Venerdì 23 Dicembre 2016

Il ministro dell'Interno, Marco Minniti, ha ricevuto questa mattina la telefonata del collega tedesco, Thomas de Maizière, che si è congratulato per l'operazione di Polizia che ha portato all'uccisione di Anis Amri, il tunisino sospettato della strage di Berlino. Nel corso della telefonata de Maizière ha ringraziato Minniti e la Polizia italiana «per la professionalità e l'impegno dimostrato per garantire la sicurezza dei cittadini, anche a rischio della vita, e ha espresso vicinanza all'agente rimasto ferito formulando gli auguri di pronta guarigione».

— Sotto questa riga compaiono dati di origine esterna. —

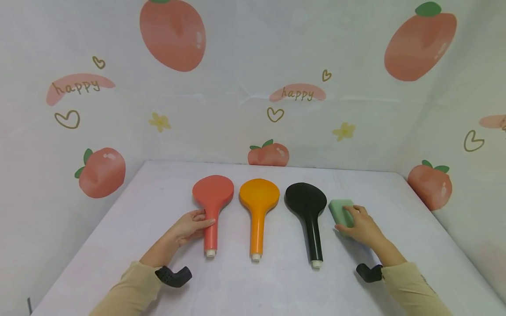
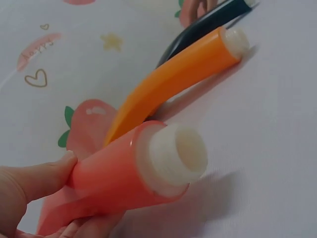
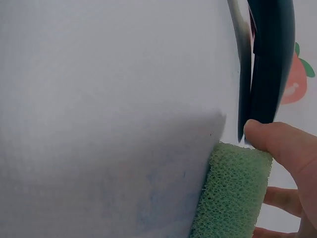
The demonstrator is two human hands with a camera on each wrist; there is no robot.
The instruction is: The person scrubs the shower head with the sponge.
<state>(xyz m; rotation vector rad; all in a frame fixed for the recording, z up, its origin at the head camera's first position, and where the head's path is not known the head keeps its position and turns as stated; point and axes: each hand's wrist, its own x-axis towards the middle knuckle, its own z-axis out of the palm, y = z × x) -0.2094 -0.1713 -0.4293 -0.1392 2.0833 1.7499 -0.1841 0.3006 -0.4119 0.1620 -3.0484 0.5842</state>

Minniti e de Maizière, fa sapere il Viminale, «hanno poi sottolineato l'ottima collaborazione tra le Forze di Polizia italiane e la Polizia federale tedesca Bka nella lotta contro il terrorismo internazionale, anche attraverso lo scambio di informazioni tra i due Paesi». Il ministro dell'Interno tedesco ha parlato di «Incredibile successo».

Intanto la polizia di Berlino ha ringraziato i colleghi italiani con un post su Twitter, scritto in lingua italiana: «Grazie e pronta guarigione ai colleghi feriti».

E su Twitter, decine di account tedeschi stanno scrivendo sui social network, nelle due lingue, parole di ringraziamento nei confronti delle autorità italiane e, in particolare, nei confronti della polizia: «Grazie Italia», «Danke Italien», «Grazie fratelli d'Italia». «Grazie ai poliziotti italiani che hanno reso innocuo l'attentatore di Berlino», scrive un utente di Twitter, mentre un altro commenta: «follia quanto si arrivi lontano nonostante una caccia serrata in tutta Europa, grazie Italia per aver agito nel modo giusto». C'è anche chi ricorre a una ironia amara, come un utente dal nome italiano che vive in Germania e scrive in perfetto tedesco: «Quel che per noi in Germania è davvero irritante è che in Italia la polizia evidentemente controlla la carta d'identità». E a chi critica le autorità tedesche: «Danke Italien, avete fatto quello che la Germania non era in grado di fare», ha commentato un altro utente tedesco.